Néanmoins la joie ne les aveugle pas. Ils n’ignorent point les traquenards, les dangers qui les guettent encore. L’ennemi est toujours là, embusqué dans la maison voisine. S’ils l’oubliaient, ils n’auraient qu’à sortir de leurs villages : les fils de fer barbelés, les tranchées encore béantes, les abris bétonnés, le sol crevassé par les obus, les toitures éventrées leur rappelleraient la guerre toute proche. Mais ils ne veulent plus y penser. Ils ont confiance. Ils savent que la grande voix du pays lorrain, unanime dans sa foi à la mère patrie, va couvrir les dissonances isolées… Déjà on prépare les toilettes, on mobilise les véhicules pour les fêtes présidentielles du lendemain. De leurs fenêtres ou de leurs seuils, les gens nous crient :

— À demain ! Ça va être superbe !… Vous verrez : toutes les campagnes y seront !


À leur grand regret, elles ne purent pas venir en aussi grand nombre qu’elles l’auraient voulu. La crise actuelle des transports, les difficultés du ravitaillement en furent la cause. Comment augmenter le nombre des voyageurs sur des lignes déjà trop encombrées par les troupes alliées et par les démobilisés d’Allemagne ? Et, dans une ville dont la population militaire vient de s’accroître subitement dans des proportions extrêmes, à quoi bon multiplier encore les bouches à nourrir ?… Néanmoins, beaucoup réussirent à triompher des difficultés et des formalités administratives.

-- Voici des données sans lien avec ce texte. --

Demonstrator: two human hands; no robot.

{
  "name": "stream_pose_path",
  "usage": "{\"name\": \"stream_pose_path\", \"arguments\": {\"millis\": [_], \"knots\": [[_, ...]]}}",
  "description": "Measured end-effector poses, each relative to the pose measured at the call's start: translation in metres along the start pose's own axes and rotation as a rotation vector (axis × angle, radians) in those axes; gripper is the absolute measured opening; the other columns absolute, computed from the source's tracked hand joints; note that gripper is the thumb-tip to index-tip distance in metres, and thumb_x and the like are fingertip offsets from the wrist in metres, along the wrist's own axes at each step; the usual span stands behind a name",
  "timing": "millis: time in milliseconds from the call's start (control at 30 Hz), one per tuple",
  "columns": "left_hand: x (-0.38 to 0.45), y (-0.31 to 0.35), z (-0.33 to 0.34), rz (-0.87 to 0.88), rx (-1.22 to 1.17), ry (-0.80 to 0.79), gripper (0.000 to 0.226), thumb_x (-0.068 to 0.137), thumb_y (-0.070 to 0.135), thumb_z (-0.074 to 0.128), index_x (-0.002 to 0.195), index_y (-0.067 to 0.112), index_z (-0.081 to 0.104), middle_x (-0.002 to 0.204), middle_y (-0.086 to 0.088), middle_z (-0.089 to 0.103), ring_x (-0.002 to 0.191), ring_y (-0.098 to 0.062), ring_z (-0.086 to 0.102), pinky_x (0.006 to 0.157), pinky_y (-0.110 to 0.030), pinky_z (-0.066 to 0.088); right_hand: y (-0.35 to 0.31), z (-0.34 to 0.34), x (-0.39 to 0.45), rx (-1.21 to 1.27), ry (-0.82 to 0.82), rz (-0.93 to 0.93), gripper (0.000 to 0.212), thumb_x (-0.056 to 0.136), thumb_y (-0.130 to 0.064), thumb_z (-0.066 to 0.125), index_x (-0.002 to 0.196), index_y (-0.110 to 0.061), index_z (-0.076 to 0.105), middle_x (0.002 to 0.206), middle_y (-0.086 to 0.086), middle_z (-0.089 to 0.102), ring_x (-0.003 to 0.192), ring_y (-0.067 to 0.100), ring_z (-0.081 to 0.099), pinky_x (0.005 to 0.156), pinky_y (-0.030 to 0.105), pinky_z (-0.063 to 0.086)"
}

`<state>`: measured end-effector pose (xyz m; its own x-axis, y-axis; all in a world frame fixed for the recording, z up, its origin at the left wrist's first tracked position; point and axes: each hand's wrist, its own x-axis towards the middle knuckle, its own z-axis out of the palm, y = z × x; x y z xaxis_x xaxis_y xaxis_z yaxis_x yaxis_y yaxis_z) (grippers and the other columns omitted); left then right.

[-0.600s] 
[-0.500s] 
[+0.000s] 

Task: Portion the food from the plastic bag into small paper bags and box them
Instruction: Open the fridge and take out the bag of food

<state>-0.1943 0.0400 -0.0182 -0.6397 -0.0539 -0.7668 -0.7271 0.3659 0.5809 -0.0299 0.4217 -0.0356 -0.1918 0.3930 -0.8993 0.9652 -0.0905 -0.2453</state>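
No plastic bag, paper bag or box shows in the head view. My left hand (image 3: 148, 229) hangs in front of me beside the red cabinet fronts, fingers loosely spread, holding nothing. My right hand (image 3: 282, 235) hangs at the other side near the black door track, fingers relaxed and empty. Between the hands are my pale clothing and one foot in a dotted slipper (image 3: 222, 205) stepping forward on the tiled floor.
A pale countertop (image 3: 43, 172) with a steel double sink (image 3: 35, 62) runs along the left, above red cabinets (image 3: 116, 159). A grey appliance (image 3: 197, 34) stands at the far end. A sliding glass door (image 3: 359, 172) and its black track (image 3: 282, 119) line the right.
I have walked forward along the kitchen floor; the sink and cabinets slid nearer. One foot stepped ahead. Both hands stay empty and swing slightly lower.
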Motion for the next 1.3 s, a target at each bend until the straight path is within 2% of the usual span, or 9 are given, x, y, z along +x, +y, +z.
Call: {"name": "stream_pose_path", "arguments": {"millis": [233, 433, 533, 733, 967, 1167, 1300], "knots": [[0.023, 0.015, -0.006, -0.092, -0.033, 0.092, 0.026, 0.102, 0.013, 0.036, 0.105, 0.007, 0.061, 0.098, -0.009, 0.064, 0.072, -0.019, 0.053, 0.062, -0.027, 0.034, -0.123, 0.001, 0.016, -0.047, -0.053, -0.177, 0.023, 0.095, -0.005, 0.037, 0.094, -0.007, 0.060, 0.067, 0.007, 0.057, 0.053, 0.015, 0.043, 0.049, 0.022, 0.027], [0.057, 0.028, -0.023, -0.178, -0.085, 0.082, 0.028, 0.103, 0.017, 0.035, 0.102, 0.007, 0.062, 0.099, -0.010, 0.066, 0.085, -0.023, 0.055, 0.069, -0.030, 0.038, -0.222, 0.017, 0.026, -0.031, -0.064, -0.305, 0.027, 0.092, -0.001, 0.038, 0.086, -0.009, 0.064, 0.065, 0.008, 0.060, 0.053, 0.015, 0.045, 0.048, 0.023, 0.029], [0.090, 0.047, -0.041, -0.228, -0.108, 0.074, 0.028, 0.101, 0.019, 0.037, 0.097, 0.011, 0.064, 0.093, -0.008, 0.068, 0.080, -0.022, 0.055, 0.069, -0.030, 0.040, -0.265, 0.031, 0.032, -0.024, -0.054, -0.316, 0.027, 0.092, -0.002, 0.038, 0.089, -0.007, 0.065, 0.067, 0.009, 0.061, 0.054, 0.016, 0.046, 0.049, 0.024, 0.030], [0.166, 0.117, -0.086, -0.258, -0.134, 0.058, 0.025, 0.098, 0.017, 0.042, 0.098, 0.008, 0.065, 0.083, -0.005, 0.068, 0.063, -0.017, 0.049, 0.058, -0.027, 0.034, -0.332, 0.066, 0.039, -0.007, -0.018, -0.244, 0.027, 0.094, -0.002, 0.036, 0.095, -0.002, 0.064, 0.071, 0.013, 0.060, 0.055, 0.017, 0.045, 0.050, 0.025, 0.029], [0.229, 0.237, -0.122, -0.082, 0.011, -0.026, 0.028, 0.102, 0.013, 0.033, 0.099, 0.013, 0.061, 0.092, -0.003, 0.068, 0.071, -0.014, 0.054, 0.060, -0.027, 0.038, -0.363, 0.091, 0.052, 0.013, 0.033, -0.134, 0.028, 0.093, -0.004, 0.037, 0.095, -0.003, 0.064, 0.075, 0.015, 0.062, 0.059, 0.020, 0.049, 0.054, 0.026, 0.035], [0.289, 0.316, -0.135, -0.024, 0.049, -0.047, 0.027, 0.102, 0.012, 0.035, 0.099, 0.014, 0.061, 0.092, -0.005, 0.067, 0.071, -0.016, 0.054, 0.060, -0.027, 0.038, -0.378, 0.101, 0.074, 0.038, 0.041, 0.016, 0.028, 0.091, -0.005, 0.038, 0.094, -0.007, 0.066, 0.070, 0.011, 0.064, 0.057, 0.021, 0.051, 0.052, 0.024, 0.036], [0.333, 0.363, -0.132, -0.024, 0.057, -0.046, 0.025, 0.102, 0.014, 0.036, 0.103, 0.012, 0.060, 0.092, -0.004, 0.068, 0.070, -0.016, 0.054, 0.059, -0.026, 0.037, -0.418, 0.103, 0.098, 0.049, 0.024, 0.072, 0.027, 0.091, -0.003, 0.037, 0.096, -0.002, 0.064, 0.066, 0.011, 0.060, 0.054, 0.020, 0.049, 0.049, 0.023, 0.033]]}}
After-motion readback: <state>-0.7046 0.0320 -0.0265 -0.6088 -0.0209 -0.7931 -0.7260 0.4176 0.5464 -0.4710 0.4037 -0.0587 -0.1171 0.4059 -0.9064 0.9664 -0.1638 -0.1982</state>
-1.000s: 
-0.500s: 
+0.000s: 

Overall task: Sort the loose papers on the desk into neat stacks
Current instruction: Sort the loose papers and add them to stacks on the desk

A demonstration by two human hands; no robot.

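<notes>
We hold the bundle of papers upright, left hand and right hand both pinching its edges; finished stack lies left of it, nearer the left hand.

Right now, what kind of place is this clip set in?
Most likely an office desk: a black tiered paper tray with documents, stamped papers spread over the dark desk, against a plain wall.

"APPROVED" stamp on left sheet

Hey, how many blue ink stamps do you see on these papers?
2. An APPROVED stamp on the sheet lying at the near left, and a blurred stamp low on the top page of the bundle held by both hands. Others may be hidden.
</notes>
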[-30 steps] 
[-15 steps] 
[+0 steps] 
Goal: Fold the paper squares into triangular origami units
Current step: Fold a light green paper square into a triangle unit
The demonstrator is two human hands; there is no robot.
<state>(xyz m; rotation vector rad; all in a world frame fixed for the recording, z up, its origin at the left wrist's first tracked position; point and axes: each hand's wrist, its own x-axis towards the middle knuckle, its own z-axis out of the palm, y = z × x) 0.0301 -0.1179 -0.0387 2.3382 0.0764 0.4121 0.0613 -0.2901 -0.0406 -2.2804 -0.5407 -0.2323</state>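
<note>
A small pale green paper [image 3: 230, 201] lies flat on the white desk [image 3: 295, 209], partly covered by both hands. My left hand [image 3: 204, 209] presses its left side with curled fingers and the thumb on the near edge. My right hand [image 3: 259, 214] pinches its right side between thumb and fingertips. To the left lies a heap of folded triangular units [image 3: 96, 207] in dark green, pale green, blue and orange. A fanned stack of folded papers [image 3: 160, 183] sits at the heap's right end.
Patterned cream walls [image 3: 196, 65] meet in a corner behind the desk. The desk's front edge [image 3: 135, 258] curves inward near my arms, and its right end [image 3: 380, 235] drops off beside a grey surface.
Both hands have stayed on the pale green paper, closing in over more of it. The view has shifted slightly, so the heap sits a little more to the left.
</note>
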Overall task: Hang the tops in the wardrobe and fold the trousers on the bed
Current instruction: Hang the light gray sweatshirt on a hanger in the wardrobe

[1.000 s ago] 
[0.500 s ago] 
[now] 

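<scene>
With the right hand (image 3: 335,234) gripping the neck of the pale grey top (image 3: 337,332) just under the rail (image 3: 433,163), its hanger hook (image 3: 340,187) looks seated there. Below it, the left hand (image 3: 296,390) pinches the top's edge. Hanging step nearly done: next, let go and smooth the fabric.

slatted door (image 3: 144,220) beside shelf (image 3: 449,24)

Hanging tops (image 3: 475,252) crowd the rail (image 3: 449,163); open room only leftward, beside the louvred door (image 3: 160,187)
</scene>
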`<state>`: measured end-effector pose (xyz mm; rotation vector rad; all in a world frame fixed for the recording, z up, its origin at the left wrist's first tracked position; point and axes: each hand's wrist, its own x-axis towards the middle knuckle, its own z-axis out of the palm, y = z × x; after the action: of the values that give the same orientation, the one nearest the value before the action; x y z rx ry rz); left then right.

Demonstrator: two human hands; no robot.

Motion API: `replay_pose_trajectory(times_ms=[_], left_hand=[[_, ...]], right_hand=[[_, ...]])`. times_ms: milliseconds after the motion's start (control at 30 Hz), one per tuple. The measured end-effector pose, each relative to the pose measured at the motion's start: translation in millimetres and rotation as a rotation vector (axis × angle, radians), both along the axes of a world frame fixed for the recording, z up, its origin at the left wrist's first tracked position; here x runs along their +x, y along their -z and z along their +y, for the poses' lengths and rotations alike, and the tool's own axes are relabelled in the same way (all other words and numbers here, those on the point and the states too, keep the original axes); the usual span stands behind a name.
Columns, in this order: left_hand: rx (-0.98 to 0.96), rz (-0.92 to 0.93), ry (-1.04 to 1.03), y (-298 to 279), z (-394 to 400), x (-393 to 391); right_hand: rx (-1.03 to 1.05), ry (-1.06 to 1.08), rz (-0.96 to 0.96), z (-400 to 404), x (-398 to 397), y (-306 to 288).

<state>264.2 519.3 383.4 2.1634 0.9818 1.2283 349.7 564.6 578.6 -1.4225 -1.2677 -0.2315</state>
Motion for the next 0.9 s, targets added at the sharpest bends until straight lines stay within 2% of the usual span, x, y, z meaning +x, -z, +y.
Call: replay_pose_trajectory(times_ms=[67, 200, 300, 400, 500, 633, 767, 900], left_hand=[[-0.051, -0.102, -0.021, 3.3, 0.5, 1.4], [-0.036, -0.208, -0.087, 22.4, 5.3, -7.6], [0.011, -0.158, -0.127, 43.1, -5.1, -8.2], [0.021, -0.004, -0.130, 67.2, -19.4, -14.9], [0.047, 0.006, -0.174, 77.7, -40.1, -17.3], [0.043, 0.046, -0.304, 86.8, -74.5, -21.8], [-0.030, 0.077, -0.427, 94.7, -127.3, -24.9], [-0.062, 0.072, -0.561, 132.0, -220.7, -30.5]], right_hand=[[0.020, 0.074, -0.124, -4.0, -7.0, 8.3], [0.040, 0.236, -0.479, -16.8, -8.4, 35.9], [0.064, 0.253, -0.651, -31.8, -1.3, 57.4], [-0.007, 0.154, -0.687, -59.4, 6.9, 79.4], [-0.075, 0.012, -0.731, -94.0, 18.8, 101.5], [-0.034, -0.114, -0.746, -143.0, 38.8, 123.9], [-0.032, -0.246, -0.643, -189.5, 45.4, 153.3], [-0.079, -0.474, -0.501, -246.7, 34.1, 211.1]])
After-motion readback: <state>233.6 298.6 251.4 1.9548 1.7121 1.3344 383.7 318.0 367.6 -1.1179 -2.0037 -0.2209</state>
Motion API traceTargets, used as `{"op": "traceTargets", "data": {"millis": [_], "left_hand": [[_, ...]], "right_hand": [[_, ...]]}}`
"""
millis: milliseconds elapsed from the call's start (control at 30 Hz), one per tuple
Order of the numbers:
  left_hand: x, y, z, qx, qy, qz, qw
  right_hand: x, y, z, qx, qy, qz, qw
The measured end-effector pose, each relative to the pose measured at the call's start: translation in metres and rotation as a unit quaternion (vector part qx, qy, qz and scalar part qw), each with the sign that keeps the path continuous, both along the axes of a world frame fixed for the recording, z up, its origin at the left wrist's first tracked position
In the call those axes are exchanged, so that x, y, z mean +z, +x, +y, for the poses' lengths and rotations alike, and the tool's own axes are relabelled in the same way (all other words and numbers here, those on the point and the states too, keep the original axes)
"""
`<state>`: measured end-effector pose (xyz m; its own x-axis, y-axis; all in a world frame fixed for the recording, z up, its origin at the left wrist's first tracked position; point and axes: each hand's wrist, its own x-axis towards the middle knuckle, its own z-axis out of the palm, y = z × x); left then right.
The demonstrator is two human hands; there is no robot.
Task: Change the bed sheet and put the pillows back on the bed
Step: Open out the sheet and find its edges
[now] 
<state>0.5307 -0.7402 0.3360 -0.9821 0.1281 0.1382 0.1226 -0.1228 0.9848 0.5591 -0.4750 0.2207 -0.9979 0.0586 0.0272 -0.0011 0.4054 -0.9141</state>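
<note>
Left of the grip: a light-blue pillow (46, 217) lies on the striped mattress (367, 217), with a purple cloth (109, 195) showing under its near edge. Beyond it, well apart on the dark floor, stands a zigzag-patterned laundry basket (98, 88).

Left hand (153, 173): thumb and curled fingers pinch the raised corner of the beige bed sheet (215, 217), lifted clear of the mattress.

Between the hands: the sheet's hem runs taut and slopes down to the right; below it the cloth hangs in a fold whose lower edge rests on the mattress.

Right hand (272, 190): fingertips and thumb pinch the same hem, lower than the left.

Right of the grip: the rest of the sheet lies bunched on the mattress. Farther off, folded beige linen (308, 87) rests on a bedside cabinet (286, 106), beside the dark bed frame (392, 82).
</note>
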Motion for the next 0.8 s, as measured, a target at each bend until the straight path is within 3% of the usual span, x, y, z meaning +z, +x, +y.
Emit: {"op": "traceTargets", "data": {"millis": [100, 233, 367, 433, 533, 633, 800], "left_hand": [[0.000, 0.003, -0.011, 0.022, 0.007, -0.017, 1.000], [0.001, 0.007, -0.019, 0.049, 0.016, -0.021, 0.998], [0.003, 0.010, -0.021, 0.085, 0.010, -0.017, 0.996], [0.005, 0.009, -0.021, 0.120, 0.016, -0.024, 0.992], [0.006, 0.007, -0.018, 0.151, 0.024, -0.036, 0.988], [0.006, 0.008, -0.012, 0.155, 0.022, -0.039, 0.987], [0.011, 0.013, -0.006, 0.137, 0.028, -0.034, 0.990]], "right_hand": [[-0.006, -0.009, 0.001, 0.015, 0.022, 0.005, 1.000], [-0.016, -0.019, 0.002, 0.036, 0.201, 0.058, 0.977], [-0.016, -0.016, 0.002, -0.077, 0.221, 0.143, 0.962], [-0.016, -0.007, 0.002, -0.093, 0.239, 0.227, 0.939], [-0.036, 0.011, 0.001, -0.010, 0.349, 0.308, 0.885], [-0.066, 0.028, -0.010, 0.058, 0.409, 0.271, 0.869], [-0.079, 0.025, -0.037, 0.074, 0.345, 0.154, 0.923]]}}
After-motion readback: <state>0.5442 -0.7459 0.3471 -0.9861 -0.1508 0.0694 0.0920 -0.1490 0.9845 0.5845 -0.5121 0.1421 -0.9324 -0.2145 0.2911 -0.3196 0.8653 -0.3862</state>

En masses imposantes, les campagnes lorraines accoururent au rendez-vous. Toutes les petites villes et les villages de la région étaient là, représentés par leurs notables, leurs maires, leurs conseillers municipaux. De vieilles écharpes françaises avaient été sorties, pour la circonstance, des armoires de famille. Des hauts de forme vénérables, de vieux chapeaux à claque, tout jaunis aux coutures, tout craquelés par les plis, prenaient sur les têtes des airs belliqueux de bicornes à panaches. Jamais je n’ai tant vu de claques que ce matin du 8 décembre, dans les rues de Metz.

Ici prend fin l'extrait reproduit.